How to complete this task:
Count the lines below that contain the word "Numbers", and reply with that number alone.
Collected material: Begin
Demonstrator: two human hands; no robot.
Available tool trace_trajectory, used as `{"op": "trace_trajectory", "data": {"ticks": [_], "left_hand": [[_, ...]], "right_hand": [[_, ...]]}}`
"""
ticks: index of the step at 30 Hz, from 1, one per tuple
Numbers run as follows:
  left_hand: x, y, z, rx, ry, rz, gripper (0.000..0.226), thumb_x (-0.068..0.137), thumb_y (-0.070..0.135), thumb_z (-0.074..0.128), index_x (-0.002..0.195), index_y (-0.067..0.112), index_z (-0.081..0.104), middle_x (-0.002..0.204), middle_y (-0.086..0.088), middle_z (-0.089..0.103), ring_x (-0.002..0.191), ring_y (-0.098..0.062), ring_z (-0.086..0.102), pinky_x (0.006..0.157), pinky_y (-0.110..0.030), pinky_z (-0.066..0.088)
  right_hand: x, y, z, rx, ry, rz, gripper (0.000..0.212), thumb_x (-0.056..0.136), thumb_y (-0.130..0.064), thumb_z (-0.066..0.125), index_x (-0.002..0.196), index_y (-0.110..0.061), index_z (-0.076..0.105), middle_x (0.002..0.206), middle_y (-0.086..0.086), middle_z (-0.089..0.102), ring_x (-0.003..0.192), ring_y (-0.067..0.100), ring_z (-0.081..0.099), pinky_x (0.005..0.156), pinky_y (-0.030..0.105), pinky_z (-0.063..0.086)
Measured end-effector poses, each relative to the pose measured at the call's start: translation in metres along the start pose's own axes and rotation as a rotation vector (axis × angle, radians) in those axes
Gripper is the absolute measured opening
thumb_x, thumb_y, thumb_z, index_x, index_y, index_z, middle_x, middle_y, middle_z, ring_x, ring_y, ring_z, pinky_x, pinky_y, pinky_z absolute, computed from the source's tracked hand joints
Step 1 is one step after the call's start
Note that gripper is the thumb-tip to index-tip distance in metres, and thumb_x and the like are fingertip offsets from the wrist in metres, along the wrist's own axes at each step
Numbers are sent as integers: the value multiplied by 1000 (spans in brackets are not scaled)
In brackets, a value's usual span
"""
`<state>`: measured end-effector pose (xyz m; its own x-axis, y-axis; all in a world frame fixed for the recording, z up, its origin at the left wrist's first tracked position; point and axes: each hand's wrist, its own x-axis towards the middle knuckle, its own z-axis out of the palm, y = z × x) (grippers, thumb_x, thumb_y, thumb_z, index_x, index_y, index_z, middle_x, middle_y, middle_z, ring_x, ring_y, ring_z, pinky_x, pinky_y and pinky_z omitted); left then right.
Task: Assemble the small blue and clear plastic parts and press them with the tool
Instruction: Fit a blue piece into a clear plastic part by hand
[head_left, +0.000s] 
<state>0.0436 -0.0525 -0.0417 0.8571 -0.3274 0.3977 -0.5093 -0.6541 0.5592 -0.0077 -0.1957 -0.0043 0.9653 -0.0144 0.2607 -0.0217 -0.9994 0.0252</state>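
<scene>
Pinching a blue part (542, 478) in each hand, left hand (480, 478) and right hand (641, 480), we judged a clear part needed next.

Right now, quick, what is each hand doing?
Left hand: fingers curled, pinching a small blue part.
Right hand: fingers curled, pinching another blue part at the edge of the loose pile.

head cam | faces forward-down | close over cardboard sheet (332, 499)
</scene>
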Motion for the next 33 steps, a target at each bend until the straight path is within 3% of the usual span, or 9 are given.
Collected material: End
Exercise output:
2